# [PROBLEM REQUIREMENTS]
The listing below holds a line with "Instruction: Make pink" and a later line with "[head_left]". Write out those two lines and every line between them, exactly, and nothing else.
***
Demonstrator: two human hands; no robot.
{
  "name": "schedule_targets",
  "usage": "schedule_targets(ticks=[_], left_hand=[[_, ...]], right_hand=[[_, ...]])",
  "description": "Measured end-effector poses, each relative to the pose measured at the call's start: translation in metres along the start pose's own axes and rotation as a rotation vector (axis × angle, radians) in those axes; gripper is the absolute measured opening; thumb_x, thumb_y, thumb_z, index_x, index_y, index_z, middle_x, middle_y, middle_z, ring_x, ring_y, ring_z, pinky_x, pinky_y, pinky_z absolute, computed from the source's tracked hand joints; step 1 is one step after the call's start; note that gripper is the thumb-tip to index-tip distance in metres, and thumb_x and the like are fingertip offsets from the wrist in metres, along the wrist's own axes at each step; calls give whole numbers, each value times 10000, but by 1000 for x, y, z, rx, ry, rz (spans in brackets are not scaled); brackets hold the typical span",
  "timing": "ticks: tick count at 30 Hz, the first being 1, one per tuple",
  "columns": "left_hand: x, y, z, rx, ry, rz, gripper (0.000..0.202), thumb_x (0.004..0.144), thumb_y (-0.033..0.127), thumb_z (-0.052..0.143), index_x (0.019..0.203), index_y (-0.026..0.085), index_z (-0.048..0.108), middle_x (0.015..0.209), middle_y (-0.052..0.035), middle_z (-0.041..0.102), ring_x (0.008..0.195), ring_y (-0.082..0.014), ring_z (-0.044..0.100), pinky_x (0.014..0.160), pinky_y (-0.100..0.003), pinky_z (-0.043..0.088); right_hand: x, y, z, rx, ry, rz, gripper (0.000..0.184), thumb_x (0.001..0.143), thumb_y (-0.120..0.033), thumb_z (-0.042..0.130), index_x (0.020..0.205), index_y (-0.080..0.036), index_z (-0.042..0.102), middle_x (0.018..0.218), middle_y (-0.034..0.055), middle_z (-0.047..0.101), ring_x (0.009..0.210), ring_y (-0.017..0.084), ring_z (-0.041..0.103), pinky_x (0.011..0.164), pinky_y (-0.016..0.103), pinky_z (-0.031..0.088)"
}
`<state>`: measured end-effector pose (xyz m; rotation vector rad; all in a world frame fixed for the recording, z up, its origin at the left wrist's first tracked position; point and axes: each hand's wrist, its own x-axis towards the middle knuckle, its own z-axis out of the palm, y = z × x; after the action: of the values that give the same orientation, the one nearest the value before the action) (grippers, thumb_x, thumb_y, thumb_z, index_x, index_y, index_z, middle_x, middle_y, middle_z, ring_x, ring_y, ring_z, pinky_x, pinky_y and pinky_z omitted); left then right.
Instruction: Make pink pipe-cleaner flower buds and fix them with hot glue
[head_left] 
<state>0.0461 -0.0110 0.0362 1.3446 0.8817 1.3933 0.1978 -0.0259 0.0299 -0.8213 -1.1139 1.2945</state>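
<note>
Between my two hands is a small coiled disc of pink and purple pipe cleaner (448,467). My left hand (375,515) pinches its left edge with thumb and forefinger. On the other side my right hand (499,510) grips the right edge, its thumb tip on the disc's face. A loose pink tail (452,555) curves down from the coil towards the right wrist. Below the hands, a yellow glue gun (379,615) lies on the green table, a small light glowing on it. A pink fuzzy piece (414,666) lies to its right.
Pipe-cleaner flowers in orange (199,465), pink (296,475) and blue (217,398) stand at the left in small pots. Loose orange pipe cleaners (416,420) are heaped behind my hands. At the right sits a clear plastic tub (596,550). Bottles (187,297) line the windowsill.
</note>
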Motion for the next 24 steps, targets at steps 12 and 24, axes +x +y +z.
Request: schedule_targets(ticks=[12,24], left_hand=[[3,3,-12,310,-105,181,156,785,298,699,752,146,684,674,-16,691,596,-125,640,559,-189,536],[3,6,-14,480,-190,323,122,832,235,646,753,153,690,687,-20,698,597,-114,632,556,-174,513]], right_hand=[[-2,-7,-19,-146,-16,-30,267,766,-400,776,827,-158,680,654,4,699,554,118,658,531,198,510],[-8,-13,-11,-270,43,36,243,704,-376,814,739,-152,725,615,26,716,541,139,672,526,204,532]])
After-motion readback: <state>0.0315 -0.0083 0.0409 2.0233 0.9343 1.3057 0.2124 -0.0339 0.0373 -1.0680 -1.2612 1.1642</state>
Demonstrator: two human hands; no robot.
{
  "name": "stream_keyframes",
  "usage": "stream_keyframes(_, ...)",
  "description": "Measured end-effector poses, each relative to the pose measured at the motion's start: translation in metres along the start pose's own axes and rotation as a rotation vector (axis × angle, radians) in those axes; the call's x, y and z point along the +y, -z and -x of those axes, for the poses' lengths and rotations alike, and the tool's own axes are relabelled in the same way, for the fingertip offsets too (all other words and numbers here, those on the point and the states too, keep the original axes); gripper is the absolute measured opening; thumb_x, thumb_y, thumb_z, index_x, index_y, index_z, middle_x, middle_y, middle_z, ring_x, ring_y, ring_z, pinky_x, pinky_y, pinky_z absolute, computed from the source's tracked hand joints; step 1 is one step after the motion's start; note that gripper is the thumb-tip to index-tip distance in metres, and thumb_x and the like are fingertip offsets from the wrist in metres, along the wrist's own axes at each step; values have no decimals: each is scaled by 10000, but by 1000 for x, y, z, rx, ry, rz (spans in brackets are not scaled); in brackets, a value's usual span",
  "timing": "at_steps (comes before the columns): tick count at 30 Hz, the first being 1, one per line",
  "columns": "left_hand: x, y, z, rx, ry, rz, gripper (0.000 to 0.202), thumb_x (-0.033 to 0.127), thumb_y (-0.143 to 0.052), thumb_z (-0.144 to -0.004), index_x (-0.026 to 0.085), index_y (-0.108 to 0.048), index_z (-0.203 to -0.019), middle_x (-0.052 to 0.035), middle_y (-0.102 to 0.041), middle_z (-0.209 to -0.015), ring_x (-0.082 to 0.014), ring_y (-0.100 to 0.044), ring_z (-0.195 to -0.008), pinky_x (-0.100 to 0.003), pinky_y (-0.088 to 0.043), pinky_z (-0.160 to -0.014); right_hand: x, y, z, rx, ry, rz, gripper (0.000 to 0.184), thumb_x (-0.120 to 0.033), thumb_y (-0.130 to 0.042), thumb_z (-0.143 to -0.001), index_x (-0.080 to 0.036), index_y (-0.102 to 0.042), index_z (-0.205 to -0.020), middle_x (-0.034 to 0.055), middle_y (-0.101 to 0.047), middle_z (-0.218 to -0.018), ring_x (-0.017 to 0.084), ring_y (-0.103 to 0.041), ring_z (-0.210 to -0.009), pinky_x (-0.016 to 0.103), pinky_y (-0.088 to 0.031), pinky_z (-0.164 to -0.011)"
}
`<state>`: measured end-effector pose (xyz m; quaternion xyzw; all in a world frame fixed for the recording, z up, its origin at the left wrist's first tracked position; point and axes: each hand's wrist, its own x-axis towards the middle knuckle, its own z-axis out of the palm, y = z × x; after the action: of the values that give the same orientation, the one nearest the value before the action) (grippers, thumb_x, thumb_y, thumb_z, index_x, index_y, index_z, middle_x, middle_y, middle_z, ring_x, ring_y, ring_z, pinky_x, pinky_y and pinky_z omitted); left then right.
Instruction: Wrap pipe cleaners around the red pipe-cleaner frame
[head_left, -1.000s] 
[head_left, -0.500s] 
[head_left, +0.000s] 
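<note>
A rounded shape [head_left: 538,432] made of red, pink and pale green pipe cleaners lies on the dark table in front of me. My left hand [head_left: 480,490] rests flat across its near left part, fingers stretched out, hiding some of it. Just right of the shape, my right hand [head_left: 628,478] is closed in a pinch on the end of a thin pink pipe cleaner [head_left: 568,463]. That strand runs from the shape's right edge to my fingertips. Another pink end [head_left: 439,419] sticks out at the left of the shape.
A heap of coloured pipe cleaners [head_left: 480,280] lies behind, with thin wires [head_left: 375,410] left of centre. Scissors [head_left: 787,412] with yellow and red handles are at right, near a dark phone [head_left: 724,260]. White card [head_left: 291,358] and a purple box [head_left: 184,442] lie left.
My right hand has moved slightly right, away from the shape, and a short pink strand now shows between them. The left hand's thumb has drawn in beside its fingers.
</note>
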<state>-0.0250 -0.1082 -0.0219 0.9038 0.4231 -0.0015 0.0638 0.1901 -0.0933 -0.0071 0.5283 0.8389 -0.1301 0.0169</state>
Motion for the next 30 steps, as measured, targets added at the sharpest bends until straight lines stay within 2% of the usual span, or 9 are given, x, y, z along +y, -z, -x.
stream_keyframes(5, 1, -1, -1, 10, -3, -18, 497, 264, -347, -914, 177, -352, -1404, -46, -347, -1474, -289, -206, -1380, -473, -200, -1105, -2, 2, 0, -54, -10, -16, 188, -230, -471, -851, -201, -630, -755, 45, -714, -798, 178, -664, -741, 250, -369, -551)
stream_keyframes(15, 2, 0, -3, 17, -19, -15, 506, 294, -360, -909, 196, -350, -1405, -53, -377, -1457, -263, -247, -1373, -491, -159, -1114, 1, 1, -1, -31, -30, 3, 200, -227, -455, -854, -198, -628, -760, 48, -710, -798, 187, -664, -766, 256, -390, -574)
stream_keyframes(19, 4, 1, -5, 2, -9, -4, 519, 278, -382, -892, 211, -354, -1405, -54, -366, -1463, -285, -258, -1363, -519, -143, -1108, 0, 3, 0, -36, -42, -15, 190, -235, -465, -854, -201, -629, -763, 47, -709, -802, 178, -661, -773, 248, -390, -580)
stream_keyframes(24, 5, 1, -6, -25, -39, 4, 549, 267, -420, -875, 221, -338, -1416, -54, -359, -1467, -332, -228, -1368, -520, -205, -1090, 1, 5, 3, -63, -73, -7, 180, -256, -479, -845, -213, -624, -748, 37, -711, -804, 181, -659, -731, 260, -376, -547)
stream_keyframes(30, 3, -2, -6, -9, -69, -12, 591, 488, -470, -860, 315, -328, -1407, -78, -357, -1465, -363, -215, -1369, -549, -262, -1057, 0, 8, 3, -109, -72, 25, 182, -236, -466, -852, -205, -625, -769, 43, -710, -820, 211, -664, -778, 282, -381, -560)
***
# [RESULT BELOW]
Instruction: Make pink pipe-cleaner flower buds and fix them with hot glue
[head_left] 

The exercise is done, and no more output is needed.